For each run, the function will write the following outputs:

project_folder/
├── .centers_bkgd_ctlr_1E5.tsv
├── .centers_bkgd_ctlr_1E6.tsv
├── .ecdf_AER_plot.png
├── .ecdf_BUR_plot.png
├── .olga100K_brit100K_bkgd.csv
├── .ranked_centers_bkgd_ctlr_1E5.html
├── .ranked_centers_bkgd_ctlr_1E5.tsv
├── .ranked_centers_bkgd_ctlr_1E6.html
├── .ranked_centers_bkgd_ctlr_1E6.tsv
└── .rw_beta.npz

One of the outputs is an html report of non-redundant meta-clonotypes .ranked_centers_bkgd_ctlr_1E6.html.

Meta-Clonotype Tabulation¶

The .ranked_centers_bkgd_ctlr_1E6.tsv files produced above can be used to directly search for the presence of meta-clonotypes is bulk data. How do we do this? Before showing how to do this for many files consider doing it for a single bulk repertoire:

In this example:

We download a raw ImmunoSEQ file.
Format it for use in tcrdist3.
Search it with one of the meta-clonotypes file we made from above.

import os
import pandas as pd 
from tcrdist.adpt_funcs import import_adaptive_file
from tcrdist.repertoire import TCRrep
from tcrdist.tabulate import tabulate
import math
import time
"""
You can download the file with wget or follow the link
!wget https://www.dropbox.com/s/1zbcf1ep8kgmlzy/KHBR20-00107_TCRB.tsv
"""
bulk_file = 'KHBR20-00107_TCRB.tsv'
df_bulk = import_adaptive_file(bulk_file)
df_bulk = df_bulk[['cdr3_b_aa',
                    'v_b_gene',
                    'j_b_gene',
                    'templates',
                    'productive_frequency',
                    'valid_cdr3']].\
        rename(columns = {'templates':'count'})

df_bulk = df_bulk[(df_bulk['v_b_gene'].notna()) & (df_bulk['j_b_gene'].notna())].reset_index()
tr_bulk = TCRrep(cell_df = df_bulk,
                 organism = 'human',
                 chains = ['beta'],
                 db_file = 'alphabeta_gammadelta_db.tsv',
                 compute_distances = False)

search_file = os.path.join(
    'tcrdist',
    'data',
    'covid19',
    'mira_epitope_48_610_YLQPRTFL_YLQPRTFLL_YYVGYLQPRTF.tcrdist3.csv.ranked_centers_bkgd_ctlr_1E6.tsv')

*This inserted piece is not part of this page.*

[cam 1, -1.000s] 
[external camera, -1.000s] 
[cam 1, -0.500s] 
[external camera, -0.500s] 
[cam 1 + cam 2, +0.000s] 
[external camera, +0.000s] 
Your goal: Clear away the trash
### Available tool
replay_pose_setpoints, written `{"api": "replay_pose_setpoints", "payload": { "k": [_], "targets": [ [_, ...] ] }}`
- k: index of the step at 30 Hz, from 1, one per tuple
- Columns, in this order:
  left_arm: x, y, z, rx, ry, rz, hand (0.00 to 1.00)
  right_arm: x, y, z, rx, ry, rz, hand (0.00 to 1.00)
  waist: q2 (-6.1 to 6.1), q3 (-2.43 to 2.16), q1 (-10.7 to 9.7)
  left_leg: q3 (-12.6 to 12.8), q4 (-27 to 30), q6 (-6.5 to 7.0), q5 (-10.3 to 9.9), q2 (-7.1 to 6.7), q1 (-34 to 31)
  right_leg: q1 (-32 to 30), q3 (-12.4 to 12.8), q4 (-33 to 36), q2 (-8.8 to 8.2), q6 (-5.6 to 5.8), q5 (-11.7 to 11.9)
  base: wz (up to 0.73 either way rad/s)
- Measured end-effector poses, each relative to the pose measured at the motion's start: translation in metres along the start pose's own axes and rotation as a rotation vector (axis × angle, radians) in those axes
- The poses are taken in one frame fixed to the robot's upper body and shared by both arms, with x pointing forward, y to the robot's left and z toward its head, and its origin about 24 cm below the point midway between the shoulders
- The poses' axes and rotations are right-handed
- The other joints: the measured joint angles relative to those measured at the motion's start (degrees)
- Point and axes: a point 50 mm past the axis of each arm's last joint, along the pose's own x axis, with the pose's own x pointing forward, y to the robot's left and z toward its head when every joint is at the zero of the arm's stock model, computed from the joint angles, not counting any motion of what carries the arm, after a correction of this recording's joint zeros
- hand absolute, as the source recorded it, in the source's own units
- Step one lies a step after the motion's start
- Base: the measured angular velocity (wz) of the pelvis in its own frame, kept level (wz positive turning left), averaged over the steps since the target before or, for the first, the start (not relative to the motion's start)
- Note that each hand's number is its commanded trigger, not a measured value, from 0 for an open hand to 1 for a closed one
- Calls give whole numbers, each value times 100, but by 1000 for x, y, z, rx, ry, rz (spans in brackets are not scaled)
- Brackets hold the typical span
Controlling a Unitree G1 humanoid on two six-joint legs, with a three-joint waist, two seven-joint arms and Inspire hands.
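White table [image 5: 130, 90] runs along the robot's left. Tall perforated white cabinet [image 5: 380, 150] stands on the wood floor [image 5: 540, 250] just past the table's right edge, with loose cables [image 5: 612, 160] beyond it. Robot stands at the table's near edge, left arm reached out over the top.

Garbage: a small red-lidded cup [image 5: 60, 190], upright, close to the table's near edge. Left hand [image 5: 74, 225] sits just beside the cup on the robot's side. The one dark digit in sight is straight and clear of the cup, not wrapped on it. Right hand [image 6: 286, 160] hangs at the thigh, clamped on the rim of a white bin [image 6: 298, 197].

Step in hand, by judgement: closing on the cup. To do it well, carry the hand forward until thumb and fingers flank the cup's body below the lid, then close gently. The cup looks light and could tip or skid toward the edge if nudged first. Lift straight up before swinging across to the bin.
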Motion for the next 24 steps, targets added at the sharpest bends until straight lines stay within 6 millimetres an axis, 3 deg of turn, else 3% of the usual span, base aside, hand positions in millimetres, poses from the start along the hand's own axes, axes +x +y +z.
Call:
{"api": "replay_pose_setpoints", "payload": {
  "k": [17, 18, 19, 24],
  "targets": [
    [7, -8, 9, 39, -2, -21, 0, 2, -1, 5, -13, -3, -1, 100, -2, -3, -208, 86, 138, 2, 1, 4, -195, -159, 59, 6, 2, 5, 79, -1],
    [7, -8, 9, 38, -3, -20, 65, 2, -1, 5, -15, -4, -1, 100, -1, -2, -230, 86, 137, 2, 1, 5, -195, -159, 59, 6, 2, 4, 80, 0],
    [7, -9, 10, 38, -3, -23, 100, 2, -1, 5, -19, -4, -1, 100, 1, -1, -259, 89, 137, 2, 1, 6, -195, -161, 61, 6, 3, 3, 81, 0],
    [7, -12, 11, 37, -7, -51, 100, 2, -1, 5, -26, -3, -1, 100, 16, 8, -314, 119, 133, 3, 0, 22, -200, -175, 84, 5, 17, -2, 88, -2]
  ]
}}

df_search = pd.read_csv(search_file, sep = '\t')
df_search = df_search[['cdr3_b_aa','v_b_gene','j_b_gene','pgen','radius','regex']]
tr_search = TCRrep(cell_df = df_search,
                   organism = 'human',
                   chains = ['beta'],
                   db_file = 'alphabeta_gammadelta_db.tsv',
                   compute_distances = False)
tr_search.cpus = 1
tic = time.perf_counter()
tr_search.compute_sparse_rect_distances(df = tr_search.clone_df, df2 = tr_bulk.clone_df, chunk_size = 50, radius = 50) 
results = tabulate(clone_df1 = tr_search.clone_df, clone_df2 = tr_bulk.clone_df, pwmat = tr_search.rw_beta)
toc = time.perf_counter()
print(f"TABULATED IN {toc - tic:0.4f} seconds")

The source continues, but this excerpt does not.